After they putt out and Goldfinger thinks he's won, Bond looks at Goldfinger’s ball.

Bond: "You play a Slazinger 1, don't you?"

Goldfinger replies: "Yes, why?"

Bond: "This is a Slazinger 7."

And then, pointing at his own ball, Bond adds: "Here's my Penfold Hearts. You must have played the wrong ball somewhere on the 18th fairway. We are playing strict rules, so I'm afraid you lose the hole and the match."

Goldfinger, of course, disgustedly slams his ball on the green and storms off.

Fleming played as a 9-handicap, and that is also the handicap to which Bond played.
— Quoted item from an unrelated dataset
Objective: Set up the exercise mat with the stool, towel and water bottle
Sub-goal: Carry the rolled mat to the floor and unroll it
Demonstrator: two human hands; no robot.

Interestingly, though, Sean Connery, who played Bond in "Goldfinger" and several other early Bond films, didn’t play much golf, despite growing up near a golf course in Scotland.

"It wasn’t until I was taught enough golf to look as though I could outwit the accomplished golfer Gert Frobe [who played Goldfinger] in 'Goldfinger' that I got the bug. I began to take lessons on a course near Pinewood film studios and was immediately hooked on the game," Connery wrote in his 2008 autobiography, which was excerpted by the Telegraph newspaper in England. "Soon it would nearly take over my life.

"I began to see golf as a metaphor for living, for in golf you are basically on your own, competing against yourself and always trying to do better. If you cheat, you will be the loser, because you are cheating yourself," he added. "When Ian Fleming portrayed Auric Goldfinger as a smooth cheater, James Bond had no regrets when he switched his golf balls, since to be cheated is the just reward of the cheater."

One final note: The movie’s release sparked a huge demand for Penfold golf balls, and not just in England. Penfold, which dates back to the 1920s, still exists primarily as a maker of high-end golf apparel, but it still offers its Hearts golf balls.